* **Work to be completed**:
Each line below that holds the word "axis" counts once. Say how many such lines there are, and no more.

* **Provided material**:
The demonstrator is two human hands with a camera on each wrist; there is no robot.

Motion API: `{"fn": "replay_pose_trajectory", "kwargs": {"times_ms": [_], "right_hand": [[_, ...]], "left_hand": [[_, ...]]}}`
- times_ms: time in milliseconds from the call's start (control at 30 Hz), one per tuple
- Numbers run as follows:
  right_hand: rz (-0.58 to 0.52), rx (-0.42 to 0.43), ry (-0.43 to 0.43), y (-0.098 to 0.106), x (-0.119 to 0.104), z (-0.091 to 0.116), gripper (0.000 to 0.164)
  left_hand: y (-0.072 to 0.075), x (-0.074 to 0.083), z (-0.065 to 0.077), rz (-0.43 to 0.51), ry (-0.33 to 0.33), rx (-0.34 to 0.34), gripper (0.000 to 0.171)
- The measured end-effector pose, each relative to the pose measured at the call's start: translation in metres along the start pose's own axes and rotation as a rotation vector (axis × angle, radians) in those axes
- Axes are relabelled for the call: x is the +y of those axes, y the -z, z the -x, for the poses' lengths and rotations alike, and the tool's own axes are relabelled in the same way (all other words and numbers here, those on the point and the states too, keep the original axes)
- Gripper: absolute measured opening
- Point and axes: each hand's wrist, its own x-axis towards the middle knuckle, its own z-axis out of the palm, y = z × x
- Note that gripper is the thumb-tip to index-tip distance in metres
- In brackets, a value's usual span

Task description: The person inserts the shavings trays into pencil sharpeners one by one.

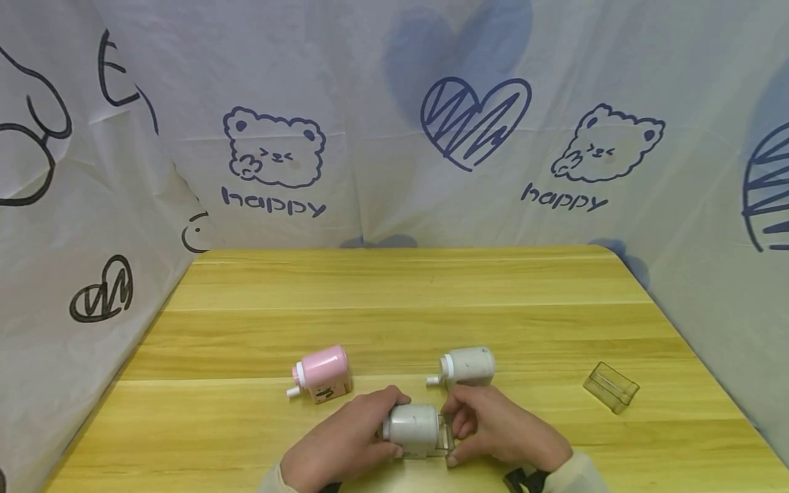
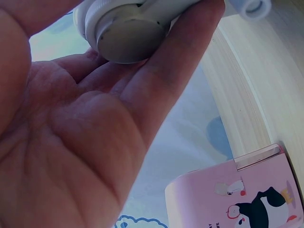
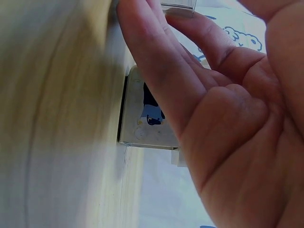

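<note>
A white crank pencil sharpener (image 1: 414, 426) is held in my left hand (image 1: 345, 438) near the table's front edge, thumb on the near side and fingers on the far side. The left wrist view shows its round crank end (image 2: 133, 35) between the fingers. My right hand (image 1: 502, 424) pinches a clear shavings drawer (image 1: 446, 441) that sticks out of the sharpener's right end. A corner of that clear plastic (image 3: 179, 8) appears at the right fingertips in the right wrist view. Just behind the right hand stands a second white sharpener (image 1: 471, 365), its base partly hidden.
A pink crank sharpener (image 1: 325, 370) with a printed cartoon base stands left of the hands. Off to the right lies a loose clear drawer (image 1: 611, 387) on the wooden table (image 1: 394, 294). White cloth (image 1: 370, 137) with drawings hangs around the table's back and sides.
</note>
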Motion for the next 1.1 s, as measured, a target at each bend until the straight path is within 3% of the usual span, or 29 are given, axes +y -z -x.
{"fn": "replay_pose_trajectory", "kwargs": {"times_ms": [1100], "right_hand": [[-0.016,-0.007,-0.018,-0.0033,-0.0033,-0.0024,0.052]], "left_hand": [[0.0012,0.0010,-0.0004,0.012,0.006,-0.009,0.046]]}}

* **Answer**:
2